Baby, for over two years, this one has been very present in life. He is one of the ones who make it a duty to cater for me, listen to me and rebuke me whenever I’m silly. He makes time for me and would coming running whenever something went wrong with me. So you understand why I was worried sick when I could no longer reach him. It was my turn to be there for him but he did a good job blocking me out. And it hurt.
He came online and gave his reasons for disappearing. Then he assured me he is fine but I had to see for myself. Note that I had never visited him. He has been the one doing the visiting. So I begged him to let me come see him. He agreed and we scheduled. That was when it happened – the spectacular thing happened on my way to his house.
The trip to his place was not so long but being the first time for me came with a lot of cost. You know Lagos drivers? Those ones live their lives preying on and extorting innocent people. Once they realize that you are plying their route for the first time, they go all out to cheat you. So I spent more than I should have that day. I was a little unhappy and would not raise my head up while in the bus. I was daring the driver to take me past the junction I told him I would stop at after he had collected twice my fare from me.
So there I was sulking when the bus driver stopped to pick up a passenger. I can’t recall where we were but I remember it was my third bus and from the man’s description, I was halfway. The bus stopped and I raised my head in time to see a trailer drive out from the junction across the road. On the front, very close to the windscreen, of the trailer was a name and part of the name is the surname of the man I was going to see.
It didn’t stop there because if it did, it wouldn’t be so spectacular, right? Great. In our world, there is no ‘monopoly of name’. People are constantly inspired by other people, so they name their children after these people or after the things they love. “So let’s not make mountains out of molehills”, I told myself.
I didn’t think anything about the incident until I raised my head again about twenty minutes later. Son, we drove past a shop with a signpost in front and on it was the first name of this man I was going to see. First, it was his surname and twenty minutes later, there was his first name – big, bold and in my face. My heart leapt. What was the universe trying to tell me? Or was that you, baby?

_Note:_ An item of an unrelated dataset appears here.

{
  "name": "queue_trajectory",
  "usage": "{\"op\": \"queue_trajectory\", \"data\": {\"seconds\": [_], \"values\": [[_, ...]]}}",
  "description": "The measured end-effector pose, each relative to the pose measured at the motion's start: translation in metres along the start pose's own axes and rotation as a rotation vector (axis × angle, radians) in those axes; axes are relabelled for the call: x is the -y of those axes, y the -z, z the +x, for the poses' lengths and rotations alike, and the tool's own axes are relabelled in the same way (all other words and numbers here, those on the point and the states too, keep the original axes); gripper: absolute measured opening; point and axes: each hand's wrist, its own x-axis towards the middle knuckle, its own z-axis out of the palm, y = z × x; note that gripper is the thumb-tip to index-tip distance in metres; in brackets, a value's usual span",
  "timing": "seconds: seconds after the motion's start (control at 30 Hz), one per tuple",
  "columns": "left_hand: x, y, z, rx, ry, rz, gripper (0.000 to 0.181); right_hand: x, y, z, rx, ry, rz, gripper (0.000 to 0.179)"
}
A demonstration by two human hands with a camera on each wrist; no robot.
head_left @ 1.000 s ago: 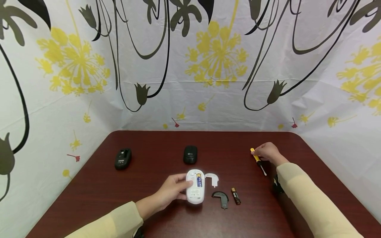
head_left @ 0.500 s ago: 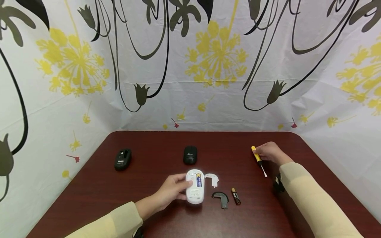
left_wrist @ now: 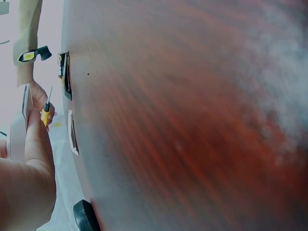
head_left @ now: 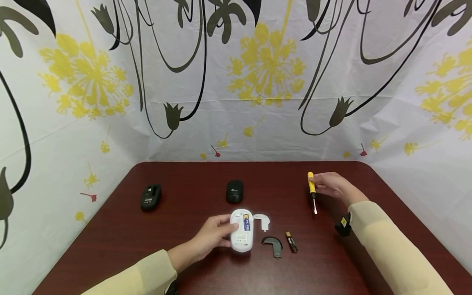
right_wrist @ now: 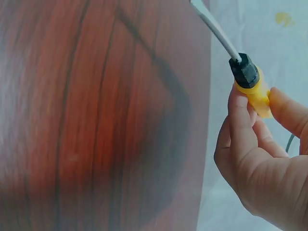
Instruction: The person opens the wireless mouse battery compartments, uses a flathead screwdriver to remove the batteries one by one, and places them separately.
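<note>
My left hand (head_left: 214, 237) grips a white computer mouse (head_left: 244, 241) by its left side, underside turned up. A blue battery (head_left: 246, 222) lies in the mouse's uncovered compartment. At the right, my right hand (head_left: 336, 186) pinches a yellow-handled screwdriver (head_left: 311, 184) between thumb and fingers, its metal tip slanting toward me. In the right wrist view the screwdriver's handle (right_wrist: 260, 98) sits at the fingertips, raised over the table. Just right of the mouse lie a white battery cover (head_left: 263, 221), a dark grey battery cover (head_left: 273, 246) and a loose dark battery (head_left: 291, 242).
A black mouse (head_left: 234, 191) stands at the middle back of the brown table (head_left: 191, 180). Another black mouse (head_left: 150, 197) lies underside up at the left. Behind the table's far edge hangs a white patterned curtain (head_left: 221, 82).
The right hand has lifted the screwdriver and moved it a little left, its shaft now pointing more straight toward me. The left hand holds the white mouse as before.
</note>
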Motion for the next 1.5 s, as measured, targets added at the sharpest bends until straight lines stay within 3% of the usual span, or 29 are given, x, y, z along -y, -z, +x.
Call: {"op": "queue_trajectory", "data": {"seconds": [0.4,0.8,1.27,1.5], "values": [[0.0,-0.002,0.0,0.006,-0.007,0.001,0.05,0.015,-0.033,-0.018,0.017,0.096,0.126,0.062],[0.0,-0.002,0.001,0.01,-0.003,-0.003,0.049,0.04,-0.083,-0.046,-0.087,0.188,0.118,0.059],[0.002,-0.002,0.001,0.003,0.005,-0.002,0.05,0.049,-0.131,-0.071,-0.063,0.383,0.174,0.042],[0.003,-0.001,0.002,0.002,0.007,-0.007,0.049,0.049,-0.157,-0.083,-0.093,0.52,0.108,0.034]]}}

Well, I’m still trying to make sense of it but nothing is adding up. Nothing feels off and nothing else has popped up since then. When I got to his house, I kept my eyes peeled for signs, but nothing came up. I have even asked Heavenly Father if that was Him, but He hasn’t responded yet. Whoever it is should stop messing with me. Okay? I know there are clearer ways of sending messages – loud voice, still small voice, or… names on trailers and signposts.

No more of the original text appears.